« Parle-moi d’hier »
Ils veulent que je leur raconte… « Parle-moi d’hier », qu’ils disent. Mais qu’est-ce que je peux bien leur baratiner, moi ? Avant, c’était comme maintenant. C’est pas parce qu’on a tous ces machins qui font du bruit et de la lumière en plus que c’est différent. On a juste accéléré, c’est tout. Avant, on avait le temps, oui, mais à la fin, c’est pareil, on meurt tous. Alors, qu’on ait pu voir passer les minutes ou pas, qu’est-ce que ça change ? C’est juste pas la même routine. Quoique, j’ai vu des jeunes qui s’remettent à faire comme nous on faisait. Pourtant, faut me croire, si j’avais pu éviter les odeurs de bouse et de crottin qui s’incrustaient partout jusque dans la cuisine, je l’aurais fait. Moi, ça m’aurait bien plu de m’installer au chaud derrière une vitre, comme ils font de nos jours. Avec des trucs tout prêts à manger, qu’on s’embête pas à préparer tout le dimanche. Quoique, ça oui, on savait c’qu’on avait dans l’assiette. À présent, vaut mieux pas lire l’étiquette, ça c’est sûr qu’on trouve du cancer à toutes les sauces ! Y’en a même dans l’savon, y paraît. Des saloperies, quoi.

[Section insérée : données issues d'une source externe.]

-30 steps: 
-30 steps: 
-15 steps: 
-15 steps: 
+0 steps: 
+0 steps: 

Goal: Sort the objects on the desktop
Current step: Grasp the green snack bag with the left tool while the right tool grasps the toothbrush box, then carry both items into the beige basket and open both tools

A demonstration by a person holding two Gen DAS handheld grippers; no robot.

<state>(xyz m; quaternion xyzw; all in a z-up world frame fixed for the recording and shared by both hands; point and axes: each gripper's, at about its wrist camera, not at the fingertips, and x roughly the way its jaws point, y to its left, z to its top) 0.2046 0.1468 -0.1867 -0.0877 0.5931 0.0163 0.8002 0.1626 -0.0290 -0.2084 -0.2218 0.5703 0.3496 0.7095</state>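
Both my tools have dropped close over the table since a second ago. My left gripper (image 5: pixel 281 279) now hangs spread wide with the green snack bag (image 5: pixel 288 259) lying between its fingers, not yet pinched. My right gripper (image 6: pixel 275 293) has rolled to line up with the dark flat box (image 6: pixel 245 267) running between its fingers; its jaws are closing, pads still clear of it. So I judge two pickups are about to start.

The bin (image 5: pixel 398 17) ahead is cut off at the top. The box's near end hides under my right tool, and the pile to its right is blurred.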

Pour le reste, je peux pas parler d’hier, parce que j’ai pas changé mon programme. Pour moi, ça a pas bougé. Y’en a qui se sont mis à la mode, aux appareils de la haute performance, ils copient les jeunes : moi, ça me dépasse, puis j’aime bien mes habitudes. Quand on me les perturbe, ça m’plaît pas. Je veux pas de tous leurs machins, et je peux bien vieillir tout seul, qu’est-ce qu’ils croient. Même les docteurs, ils veulent que ça change. Mais moi, j’veux pas avaler toute leur drogue, y’en a que ça ramollit comme des légumes bouillis. Et moi, j’aime pas l’odeur du chou cuit, j’préfère encore sentir le sapin.

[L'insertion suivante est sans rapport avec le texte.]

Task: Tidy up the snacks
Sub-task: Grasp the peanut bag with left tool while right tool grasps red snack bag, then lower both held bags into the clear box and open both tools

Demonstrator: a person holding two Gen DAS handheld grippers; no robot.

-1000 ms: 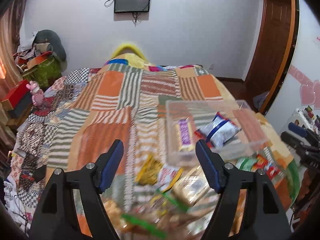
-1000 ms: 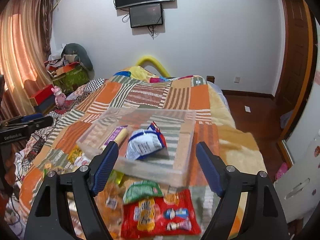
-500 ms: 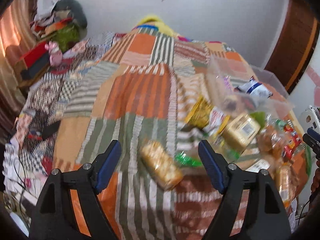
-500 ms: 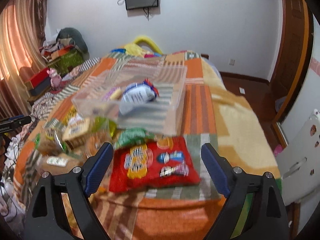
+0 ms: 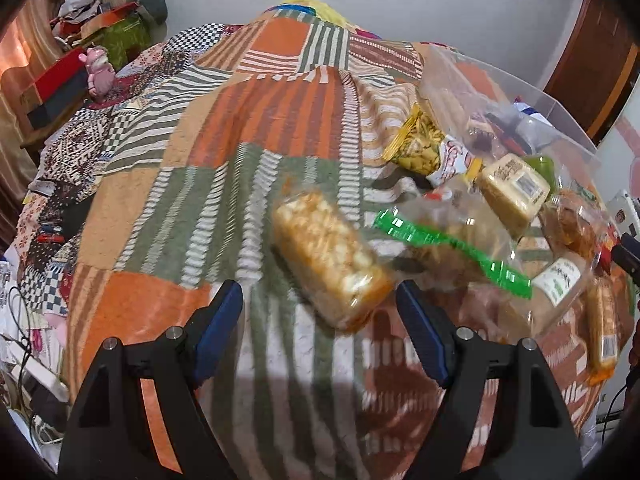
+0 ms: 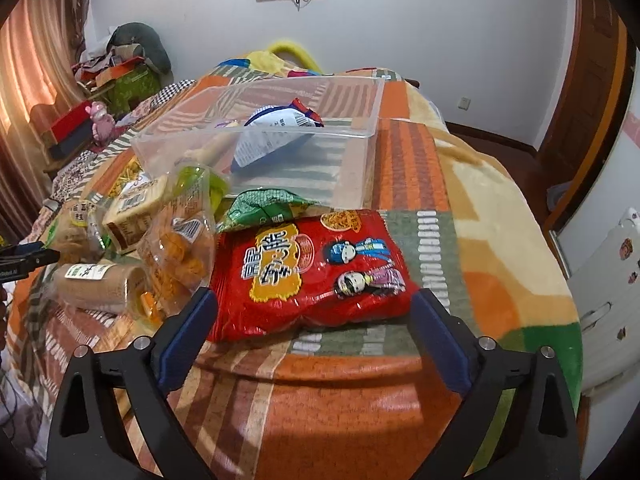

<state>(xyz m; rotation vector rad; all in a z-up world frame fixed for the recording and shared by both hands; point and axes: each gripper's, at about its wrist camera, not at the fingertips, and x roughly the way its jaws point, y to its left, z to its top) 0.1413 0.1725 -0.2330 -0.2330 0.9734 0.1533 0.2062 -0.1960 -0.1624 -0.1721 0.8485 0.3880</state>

Alors que je leur parle d’hier… J’comprends pas comment ça peut les intéresser tant que ça. On dirait que ça les fascine, la guerre. Ben moi, je me serais bien passé de ça aussi. Compter les morts et consoler ceux qui restent, on a vu mieux. Mais faut pas croire qu’on était tous des résistants, on en voyait qu’étaient bien copains avec les S.S. ou qui fermaient juste leur gueule parce qu’ils avaient la trouille. Après, on a pu parler, oui.

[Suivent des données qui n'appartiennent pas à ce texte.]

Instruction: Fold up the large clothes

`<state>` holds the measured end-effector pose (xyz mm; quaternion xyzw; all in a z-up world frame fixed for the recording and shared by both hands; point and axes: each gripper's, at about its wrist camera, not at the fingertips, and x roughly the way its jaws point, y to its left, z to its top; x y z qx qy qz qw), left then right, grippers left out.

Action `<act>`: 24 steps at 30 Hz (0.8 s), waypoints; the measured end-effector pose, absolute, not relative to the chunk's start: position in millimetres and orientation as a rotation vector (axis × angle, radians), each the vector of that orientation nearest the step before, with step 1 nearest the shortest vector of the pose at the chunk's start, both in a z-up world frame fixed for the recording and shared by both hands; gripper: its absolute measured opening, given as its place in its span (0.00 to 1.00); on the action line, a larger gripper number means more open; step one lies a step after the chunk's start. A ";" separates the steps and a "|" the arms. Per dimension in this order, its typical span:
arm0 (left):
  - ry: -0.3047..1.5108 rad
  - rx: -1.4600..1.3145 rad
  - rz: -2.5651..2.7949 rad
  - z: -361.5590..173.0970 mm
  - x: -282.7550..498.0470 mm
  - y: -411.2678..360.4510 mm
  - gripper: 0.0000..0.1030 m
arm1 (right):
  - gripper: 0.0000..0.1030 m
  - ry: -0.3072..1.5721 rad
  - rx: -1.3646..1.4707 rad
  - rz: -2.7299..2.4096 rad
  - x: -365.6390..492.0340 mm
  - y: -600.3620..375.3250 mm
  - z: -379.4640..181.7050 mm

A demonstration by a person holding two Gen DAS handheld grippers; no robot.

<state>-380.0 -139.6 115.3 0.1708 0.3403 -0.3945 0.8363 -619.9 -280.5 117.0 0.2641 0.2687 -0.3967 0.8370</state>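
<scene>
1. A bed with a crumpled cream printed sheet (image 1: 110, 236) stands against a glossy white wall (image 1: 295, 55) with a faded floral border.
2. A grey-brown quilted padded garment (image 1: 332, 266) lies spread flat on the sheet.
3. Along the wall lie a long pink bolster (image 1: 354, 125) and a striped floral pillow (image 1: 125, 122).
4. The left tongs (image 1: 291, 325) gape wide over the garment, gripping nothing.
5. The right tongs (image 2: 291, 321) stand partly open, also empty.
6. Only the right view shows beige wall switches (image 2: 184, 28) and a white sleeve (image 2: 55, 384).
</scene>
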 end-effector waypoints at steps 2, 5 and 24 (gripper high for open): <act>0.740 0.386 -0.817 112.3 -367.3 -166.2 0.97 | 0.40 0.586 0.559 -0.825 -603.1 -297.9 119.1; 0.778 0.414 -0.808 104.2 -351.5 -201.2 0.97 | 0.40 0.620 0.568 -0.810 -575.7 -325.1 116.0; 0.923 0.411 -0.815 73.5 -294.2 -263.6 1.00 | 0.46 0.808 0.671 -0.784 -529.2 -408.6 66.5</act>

Enfin, tout ça, c’était même pas hier, c’était plutôt avant-hier ! Après, y’a eu la paix et la gloire ! M’enfin, y’en a toujours eu des plus riches et des plus pauvres, comme aujourd’hui, pareil. Et puis moi, c’que j’pense, c’est qu’y vaut mieux parler de demain que d’hier, parce que sinon, tous ces trucs-là, ça va leur revenir en pleine gueule, aux jeunes, et y’en aura à consoler.